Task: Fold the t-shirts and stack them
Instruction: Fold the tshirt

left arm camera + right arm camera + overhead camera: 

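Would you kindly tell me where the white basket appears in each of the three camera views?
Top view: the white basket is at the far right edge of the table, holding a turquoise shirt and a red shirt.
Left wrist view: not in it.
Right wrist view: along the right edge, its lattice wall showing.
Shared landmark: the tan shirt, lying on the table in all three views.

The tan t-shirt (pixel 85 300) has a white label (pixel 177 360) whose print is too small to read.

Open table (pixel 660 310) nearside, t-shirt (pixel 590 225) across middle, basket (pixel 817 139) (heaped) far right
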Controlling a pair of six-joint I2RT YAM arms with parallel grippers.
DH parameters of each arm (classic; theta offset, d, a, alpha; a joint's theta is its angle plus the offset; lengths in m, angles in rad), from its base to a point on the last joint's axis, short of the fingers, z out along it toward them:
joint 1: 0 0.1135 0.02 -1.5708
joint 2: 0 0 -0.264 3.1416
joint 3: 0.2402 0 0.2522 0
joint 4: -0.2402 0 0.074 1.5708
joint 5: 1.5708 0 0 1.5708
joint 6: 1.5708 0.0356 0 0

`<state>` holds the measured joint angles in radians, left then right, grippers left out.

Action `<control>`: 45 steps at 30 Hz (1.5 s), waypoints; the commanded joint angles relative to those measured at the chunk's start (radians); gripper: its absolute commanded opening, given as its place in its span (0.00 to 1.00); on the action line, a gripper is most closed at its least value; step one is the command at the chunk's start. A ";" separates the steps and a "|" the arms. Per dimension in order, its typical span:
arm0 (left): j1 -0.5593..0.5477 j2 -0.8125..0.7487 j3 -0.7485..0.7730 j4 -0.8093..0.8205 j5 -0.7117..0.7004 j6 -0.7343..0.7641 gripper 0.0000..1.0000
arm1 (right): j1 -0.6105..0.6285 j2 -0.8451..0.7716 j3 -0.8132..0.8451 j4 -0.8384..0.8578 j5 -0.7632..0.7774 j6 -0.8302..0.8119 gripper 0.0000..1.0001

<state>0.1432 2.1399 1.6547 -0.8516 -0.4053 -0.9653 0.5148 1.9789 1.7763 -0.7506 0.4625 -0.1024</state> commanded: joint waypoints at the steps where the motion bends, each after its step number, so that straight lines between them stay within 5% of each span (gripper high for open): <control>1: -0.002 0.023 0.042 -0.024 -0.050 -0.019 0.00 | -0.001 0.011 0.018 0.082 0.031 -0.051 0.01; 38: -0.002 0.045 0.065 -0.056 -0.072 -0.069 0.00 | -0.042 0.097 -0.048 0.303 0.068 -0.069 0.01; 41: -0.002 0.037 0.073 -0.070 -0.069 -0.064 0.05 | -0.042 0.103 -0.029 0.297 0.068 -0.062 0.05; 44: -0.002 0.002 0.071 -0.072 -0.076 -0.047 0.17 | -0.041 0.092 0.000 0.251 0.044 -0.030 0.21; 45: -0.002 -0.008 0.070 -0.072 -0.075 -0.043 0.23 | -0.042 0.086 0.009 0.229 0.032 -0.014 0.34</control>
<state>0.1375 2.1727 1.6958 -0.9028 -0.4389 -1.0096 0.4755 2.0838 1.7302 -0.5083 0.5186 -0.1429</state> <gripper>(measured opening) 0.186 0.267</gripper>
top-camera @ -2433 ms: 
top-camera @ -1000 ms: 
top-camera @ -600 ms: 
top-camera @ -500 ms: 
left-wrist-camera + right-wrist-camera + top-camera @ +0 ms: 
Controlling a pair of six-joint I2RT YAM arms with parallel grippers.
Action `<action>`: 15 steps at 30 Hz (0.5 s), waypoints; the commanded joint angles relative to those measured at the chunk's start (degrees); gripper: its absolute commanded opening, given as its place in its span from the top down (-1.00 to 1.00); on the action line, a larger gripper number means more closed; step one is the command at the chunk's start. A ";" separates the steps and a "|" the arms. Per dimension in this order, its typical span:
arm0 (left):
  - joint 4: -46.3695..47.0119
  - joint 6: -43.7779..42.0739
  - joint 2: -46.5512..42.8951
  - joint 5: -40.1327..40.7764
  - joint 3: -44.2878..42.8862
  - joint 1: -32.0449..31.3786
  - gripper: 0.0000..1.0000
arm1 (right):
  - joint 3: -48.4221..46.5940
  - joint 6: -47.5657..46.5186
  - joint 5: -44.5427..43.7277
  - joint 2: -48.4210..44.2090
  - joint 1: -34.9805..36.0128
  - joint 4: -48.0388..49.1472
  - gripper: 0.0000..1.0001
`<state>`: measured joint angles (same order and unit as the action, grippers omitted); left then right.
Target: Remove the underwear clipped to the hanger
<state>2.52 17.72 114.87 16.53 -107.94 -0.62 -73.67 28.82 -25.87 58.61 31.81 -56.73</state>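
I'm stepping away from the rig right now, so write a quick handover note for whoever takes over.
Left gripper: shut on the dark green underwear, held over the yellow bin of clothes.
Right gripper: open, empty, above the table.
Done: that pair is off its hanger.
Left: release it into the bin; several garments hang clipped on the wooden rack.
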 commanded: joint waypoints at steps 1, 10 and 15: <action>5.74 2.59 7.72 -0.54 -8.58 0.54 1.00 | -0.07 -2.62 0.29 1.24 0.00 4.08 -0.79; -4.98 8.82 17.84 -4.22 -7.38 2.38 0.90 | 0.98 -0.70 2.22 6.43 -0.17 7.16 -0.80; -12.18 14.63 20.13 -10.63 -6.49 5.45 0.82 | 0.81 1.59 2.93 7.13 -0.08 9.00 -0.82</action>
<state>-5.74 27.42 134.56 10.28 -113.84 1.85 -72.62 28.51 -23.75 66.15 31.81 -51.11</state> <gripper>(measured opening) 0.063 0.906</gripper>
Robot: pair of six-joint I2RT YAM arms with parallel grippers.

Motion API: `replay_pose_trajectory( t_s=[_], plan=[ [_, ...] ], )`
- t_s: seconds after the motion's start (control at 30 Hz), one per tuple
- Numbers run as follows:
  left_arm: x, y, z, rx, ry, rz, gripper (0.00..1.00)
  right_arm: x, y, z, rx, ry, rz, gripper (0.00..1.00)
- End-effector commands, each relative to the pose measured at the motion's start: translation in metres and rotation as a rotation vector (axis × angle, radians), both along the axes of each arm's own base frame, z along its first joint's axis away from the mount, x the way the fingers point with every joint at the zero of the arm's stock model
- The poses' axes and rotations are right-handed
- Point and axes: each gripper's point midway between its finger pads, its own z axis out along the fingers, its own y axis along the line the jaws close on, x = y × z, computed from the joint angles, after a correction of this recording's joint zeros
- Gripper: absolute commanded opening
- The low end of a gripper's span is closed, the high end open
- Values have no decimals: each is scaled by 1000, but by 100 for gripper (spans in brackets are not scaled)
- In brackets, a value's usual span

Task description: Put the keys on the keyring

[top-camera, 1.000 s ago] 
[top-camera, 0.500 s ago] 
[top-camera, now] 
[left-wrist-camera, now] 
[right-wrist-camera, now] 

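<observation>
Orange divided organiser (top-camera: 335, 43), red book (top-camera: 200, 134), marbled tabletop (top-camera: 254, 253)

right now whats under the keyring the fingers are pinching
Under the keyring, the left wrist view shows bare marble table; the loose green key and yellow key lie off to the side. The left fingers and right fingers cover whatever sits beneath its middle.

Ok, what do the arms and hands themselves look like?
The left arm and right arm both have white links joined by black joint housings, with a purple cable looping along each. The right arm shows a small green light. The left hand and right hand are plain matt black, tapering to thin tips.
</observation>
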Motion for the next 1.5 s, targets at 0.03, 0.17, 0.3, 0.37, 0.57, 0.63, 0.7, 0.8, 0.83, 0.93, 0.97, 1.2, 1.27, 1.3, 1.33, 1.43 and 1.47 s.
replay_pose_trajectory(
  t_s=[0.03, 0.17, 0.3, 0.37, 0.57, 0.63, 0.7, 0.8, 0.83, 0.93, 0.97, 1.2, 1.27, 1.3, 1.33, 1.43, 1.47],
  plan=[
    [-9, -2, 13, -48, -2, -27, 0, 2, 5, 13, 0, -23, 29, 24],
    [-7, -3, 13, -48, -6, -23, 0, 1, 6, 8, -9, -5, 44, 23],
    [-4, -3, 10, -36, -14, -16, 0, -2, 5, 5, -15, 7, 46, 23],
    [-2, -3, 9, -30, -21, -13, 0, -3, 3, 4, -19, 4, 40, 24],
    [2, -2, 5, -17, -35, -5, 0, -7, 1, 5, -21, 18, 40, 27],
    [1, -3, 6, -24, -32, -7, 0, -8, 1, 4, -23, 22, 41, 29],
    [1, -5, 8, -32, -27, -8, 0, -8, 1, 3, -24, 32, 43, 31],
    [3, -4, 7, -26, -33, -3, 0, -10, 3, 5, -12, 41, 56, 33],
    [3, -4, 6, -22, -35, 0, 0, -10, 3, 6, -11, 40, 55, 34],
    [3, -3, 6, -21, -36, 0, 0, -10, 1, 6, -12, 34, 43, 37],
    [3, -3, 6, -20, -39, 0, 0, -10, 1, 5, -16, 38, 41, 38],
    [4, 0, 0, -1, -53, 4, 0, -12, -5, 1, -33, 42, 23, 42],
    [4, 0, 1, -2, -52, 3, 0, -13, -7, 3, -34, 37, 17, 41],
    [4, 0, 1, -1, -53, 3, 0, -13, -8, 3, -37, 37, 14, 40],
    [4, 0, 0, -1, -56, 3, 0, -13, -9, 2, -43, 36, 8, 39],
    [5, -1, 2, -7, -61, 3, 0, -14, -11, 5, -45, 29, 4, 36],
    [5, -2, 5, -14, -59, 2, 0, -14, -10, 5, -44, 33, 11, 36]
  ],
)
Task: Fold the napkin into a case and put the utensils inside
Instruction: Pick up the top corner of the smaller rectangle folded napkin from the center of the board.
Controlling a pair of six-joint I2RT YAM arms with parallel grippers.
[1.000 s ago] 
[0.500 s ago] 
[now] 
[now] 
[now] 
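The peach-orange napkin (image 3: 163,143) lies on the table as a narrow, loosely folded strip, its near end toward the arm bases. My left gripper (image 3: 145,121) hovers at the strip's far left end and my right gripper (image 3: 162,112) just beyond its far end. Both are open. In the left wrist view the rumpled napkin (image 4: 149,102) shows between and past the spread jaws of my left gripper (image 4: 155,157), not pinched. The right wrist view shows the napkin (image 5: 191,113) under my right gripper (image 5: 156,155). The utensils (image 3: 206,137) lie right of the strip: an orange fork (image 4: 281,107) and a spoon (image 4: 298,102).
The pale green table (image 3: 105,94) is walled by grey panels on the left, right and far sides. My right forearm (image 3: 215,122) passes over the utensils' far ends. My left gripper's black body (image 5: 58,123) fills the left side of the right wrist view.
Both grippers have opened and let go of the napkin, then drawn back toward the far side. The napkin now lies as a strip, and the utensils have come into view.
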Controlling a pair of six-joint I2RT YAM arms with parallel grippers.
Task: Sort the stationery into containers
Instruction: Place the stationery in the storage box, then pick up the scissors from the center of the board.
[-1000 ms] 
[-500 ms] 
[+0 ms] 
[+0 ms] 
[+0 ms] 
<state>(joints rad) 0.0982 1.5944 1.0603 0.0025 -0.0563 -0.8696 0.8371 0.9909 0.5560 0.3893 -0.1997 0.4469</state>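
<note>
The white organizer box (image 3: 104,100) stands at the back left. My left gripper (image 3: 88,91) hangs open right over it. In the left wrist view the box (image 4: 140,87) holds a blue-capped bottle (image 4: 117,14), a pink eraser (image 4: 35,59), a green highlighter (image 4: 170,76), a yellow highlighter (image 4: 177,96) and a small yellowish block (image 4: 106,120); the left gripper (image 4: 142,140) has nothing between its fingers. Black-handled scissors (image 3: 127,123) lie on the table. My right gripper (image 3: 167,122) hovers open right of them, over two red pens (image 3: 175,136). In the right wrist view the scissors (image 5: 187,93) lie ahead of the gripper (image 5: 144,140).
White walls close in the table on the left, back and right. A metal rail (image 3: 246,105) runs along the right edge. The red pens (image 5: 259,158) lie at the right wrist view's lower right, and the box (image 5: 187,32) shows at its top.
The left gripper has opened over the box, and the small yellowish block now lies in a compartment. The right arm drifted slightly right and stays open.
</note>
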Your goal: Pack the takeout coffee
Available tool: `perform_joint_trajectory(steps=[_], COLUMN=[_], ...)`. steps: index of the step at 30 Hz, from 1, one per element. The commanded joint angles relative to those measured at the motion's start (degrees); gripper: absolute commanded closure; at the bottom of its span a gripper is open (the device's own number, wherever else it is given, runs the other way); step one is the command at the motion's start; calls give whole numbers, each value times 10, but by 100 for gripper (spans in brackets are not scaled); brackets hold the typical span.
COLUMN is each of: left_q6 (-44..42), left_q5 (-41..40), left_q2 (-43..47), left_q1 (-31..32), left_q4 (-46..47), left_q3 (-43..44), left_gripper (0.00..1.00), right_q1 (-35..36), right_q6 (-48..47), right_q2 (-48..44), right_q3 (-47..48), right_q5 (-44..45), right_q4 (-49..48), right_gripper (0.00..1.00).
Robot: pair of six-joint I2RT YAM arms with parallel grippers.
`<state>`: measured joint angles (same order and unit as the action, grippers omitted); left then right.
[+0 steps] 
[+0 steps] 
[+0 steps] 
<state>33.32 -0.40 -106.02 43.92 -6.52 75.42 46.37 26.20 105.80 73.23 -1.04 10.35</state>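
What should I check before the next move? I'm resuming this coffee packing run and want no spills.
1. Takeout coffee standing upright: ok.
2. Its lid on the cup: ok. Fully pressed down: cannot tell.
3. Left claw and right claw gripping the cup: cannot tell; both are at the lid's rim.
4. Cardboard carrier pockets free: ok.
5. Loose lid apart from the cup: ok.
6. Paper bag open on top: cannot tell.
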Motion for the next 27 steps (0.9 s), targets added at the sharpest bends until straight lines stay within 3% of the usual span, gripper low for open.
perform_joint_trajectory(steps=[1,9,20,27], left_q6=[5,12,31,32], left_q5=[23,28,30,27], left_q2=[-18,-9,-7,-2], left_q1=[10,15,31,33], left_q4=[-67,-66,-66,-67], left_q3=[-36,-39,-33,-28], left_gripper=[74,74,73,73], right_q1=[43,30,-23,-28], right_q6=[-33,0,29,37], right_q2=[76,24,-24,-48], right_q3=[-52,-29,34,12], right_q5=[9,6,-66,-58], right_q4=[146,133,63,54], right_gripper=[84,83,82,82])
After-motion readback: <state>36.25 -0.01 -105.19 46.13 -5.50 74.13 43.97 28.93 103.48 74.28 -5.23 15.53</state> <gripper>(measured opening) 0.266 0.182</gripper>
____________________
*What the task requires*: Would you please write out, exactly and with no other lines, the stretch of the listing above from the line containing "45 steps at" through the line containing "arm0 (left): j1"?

*Result*:
Action `<control>`: 45 steps at 30 Hz (1.5 s), waypoints; the commanded joint angles relative to those measured at the chunk's start (radians); gripper: its absolute commanded opening, given as its place in its span (0.00 to 1.00); on the action line, a gripper is most closed at its least value; step one is the command at the chunk's start. A ";" separates the steps and a "|" the arms. Per dimension in order, its typical span:
arm0 (left): j1 -0.5593..0.5477 j2 -0.8125..0.7487 j3 -0.7485..0.7730 j4 -0.8093..0.8205 j5 -0.7117..0.7004 j6 -0.7343..0.7641 gripper 0.0000..1.0000

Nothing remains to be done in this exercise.